## RECORDS FOR PROCESSING
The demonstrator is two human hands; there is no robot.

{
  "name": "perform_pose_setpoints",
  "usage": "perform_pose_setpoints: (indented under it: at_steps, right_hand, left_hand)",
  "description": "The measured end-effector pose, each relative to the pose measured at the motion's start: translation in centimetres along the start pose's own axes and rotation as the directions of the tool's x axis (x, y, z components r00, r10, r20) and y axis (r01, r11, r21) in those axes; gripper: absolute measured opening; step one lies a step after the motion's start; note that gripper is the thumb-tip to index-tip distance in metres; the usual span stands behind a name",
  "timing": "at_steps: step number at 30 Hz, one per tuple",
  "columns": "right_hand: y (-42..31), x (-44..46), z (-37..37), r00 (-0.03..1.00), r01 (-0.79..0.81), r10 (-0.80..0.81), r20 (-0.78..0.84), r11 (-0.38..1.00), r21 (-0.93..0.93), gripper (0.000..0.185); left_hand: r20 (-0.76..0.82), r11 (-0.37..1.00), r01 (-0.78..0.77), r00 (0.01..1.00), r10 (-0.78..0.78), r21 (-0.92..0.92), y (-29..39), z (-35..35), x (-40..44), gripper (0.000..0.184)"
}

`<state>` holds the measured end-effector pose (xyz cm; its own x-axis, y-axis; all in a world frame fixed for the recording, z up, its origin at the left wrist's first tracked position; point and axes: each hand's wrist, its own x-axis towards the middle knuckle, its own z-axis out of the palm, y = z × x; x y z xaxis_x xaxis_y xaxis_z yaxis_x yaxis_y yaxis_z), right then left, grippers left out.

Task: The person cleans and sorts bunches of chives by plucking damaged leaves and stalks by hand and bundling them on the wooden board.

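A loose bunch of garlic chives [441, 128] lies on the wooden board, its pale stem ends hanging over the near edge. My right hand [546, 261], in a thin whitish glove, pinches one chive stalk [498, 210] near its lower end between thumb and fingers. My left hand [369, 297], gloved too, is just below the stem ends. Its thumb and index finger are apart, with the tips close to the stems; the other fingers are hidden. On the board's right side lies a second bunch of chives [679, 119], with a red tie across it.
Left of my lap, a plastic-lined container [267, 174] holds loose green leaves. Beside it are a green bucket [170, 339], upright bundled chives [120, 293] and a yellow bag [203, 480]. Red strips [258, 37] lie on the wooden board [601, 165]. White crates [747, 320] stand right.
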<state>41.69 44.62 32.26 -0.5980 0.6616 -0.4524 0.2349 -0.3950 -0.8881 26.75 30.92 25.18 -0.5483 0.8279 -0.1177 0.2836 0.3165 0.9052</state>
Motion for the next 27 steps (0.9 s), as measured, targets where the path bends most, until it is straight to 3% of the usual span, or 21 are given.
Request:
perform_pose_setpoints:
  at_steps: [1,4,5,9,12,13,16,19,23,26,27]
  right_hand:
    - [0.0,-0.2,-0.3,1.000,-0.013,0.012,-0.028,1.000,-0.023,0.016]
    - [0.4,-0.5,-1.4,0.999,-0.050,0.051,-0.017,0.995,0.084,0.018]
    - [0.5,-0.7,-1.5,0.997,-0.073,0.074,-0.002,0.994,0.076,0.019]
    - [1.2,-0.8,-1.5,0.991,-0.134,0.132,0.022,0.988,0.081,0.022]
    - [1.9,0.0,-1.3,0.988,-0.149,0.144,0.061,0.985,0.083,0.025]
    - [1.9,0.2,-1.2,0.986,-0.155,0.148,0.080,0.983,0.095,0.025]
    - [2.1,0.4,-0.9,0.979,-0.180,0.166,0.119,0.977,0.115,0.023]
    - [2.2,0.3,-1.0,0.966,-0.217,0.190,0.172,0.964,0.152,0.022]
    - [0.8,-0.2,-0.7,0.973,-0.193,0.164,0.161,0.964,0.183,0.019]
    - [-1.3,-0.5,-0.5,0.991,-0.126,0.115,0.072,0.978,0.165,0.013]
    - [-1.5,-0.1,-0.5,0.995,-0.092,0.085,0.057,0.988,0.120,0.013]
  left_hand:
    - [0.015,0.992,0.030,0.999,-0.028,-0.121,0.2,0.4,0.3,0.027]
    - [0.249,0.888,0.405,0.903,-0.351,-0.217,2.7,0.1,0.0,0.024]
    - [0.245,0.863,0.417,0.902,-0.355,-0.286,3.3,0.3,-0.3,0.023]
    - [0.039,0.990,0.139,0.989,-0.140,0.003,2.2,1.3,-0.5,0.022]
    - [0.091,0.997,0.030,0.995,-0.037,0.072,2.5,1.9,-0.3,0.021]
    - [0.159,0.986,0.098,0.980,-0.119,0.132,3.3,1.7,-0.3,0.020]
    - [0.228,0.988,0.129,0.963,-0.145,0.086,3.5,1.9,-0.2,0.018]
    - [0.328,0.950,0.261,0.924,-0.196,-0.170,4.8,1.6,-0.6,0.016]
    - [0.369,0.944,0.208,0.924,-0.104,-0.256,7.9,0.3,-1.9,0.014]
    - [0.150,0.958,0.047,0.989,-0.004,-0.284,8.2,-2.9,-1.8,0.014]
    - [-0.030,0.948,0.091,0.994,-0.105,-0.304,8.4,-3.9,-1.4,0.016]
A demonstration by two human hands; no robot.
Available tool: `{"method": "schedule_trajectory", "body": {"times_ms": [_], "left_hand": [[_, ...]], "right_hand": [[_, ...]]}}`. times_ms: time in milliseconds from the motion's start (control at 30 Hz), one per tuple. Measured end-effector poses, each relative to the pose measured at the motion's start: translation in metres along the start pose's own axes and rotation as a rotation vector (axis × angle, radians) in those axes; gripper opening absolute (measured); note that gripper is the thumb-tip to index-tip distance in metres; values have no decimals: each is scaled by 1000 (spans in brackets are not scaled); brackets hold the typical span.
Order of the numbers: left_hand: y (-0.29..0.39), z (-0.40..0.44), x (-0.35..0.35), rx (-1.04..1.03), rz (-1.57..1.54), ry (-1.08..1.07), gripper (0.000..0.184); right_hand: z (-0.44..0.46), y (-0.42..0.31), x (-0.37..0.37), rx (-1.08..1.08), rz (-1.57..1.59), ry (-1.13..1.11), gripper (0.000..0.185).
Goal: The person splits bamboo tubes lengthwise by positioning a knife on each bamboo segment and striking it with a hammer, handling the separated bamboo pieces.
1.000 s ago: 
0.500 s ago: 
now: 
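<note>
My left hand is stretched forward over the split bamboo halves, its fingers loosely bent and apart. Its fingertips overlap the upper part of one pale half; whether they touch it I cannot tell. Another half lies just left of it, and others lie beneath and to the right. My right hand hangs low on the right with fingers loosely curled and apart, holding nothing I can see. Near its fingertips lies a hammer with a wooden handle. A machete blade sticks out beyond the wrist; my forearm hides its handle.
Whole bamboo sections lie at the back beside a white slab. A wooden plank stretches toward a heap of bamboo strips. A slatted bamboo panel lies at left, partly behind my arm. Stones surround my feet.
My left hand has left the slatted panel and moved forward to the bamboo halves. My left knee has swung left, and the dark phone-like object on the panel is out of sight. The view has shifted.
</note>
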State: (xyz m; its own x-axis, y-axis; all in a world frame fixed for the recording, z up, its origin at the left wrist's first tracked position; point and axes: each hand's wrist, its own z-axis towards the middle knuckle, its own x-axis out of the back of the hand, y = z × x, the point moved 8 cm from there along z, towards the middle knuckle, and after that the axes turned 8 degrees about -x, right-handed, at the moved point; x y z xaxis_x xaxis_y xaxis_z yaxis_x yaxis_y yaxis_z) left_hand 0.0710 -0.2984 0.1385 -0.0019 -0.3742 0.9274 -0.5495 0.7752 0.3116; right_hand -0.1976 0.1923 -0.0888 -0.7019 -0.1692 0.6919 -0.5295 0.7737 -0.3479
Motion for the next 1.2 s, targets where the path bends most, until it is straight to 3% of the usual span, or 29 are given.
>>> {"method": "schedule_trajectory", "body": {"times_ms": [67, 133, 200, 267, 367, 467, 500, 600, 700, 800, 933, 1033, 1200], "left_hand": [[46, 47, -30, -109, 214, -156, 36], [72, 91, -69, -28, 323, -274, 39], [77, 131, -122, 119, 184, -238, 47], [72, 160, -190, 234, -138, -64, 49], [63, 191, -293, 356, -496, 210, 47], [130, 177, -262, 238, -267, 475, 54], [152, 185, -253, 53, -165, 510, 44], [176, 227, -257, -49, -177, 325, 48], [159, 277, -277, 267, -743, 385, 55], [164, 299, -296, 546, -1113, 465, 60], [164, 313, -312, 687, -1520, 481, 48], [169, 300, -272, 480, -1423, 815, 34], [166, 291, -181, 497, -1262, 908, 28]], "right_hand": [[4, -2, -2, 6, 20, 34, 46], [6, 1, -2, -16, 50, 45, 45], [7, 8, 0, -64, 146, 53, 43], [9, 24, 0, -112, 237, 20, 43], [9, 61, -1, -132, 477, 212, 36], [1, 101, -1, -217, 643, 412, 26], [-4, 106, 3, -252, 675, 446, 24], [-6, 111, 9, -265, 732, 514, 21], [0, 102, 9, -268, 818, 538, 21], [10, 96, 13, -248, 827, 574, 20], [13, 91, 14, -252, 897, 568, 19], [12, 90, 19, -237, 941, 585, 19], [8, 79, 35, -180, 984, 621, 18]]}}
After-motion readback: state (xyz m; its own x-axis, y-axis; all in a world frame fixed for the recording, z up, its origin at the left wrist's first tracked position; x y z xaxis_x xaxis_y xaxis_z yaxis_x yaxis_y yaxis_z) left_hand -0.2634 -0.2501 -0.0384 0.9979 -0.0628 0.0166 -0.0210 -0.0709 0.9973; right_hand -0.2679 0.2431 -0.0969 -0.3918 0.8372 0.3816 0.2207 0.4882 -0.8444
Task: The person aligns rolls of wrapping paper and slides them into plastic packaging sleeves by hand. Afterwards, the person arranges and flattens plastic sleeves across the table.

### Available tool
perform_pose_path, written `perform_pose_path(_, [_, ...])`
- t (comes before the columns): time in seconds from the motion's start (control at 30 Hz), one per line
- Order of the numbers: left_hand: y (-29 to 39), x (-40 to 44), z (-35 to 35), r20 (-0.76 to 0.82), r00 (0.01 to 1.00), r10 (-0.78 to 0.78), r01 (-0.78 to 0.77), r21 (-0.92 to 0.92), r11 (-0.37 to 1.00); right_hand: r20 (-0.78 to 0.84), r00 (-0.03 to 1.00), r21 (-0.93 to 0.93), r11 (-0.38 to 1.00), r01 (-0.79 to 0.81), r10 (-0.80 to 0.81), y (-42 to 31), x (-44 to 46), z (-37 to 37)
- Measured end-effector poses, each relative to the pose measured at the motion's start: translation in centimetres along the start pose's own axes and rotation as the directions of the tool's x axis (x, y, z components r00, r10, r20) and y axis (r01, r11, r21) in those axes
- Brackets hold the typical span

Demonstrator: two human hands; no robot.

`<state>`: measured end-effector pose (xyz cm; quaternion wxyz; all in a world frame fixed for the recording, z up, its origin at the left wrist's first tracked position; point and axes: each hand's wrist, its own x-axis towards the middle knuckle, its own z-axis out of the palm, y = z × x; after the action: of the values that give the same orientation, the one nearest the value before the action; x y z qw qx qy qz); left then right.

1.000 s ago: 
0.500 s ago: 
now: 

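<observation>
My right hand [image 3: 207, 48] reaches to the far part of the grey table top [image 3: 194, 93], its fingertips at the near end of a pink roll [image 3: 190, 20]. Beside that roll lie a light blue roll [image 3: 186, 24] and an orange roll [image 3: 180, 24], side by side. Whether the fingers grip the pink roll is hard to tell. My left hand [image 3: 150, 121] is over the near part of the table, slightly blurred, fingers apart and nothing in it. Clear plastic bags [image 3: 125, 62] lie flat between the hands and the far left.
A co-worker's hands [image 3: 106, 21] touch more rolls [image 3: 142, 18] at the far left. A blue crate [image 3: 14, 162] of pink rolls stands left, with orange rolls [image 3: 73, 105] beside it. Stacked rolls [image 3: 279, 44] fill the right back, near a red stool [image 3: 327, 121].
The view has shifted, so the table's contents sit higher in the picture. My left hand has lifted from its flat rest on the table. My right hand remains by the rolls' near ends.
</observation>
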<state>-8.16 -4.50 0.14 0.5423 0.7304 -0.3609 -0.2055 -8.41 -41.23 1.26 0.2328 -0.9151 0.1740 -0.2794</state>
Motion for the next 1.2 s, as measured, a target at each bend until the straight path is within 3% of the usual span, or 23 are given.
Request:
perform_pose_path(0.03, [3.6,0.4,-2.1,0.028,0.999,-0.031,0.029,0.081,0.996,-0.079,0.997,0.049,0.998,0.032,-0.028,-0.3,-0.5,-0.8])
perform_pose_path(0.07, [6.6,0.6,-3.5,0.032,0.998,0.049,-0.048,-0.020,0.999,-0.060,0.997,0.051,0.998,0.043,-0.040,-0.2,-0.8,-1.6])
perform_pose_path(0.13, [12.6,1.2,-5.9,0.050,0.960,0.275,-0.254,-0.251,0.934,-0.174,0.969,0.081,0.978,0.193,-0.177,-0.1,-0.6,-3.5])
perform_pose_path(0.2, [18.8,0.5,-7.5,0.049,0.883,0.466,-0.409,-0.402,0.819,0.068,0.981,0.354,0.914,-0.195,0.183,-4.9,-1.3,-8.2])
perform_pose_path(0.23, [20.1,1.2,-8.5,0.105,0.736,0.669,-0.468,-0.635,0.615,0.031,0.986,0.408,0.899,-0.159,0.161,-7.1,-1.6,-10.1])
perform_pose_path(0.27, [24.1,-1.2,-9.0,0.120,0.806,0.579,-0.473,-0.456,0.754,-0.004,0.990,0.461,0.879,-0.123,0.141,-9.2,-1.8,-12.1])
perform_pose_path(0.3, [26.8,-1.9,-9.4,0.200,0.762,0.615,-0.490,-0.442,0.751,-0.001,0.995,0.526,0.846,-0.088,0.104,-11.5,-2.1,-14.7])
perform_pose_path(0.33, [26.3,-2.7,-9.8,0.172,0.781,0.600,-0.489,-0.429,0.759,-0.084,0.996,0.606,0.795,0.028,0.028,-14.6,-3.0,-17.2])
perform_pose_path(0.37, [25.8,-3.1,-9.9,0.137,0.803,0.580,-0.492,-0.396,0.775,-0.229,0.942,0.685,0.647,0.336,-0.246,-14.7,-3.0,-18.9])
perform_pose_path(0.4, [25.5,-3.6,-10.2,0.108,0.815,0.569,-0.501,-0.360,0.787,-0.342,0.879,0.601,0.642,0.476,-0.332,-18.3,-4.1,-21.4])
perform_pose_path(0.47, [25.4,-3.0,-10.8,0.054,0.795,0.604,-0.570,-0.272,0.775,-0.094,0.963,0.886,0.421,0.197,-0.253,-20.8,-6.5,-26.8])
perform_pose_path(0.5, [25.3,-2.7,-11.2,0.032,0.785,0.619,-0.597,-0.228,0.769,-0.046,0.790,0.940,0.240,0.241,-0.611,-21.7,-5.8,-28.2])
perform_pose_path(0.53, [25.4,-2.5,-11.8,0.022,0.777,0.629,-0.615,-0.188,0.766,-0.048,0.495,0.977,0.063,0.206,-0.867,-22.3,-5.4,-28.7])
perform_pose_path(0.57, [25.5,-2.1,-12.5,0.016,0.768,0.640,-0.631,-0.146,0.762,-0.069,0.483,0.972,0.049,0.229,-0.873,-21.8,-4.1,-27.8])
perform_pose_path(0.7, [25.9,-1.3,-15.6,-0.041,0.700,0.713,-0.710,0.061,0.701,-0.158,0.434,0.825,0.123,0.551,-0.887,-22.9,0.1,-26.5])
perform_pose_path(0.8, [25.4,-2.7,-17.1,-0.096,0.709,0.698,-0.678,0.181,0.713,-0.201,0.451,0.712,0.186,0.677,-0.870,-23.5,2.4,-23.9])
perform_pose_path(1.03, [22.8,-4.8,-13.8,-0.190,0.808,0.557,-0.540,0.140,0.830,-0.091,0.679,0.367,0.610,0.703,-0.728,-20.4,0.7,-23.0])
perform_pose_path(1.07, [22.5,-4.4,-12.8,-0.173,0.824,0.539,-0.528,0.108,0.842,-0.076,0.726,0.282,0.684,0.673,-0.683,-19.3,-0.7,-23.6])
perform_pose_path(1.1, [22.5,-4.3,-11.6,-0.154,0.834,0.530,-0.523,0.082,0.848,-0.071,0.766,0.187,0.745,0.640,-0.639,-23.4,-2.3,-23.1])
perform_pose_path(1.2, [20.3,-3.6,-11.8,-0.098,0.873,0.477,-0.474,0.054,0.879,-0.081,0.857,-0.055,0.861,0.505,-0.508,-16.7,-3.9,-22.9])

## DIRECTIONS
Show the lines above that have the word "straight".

## EXERCISE OUTPUT
Motion for the next 27 steps (0.9 s), as measured, targets where the path bends most, until it is straight to 3% of the usual span, or 21 are given.
Motion for the next 1.2 s, targets where the path bends most, until it is straight to 3% of the usual span, or 29 are given.
Motion for the next 1.2 s, as measured, a target at each bend until the straight path is within 3% of the usual span, or 23 are given.

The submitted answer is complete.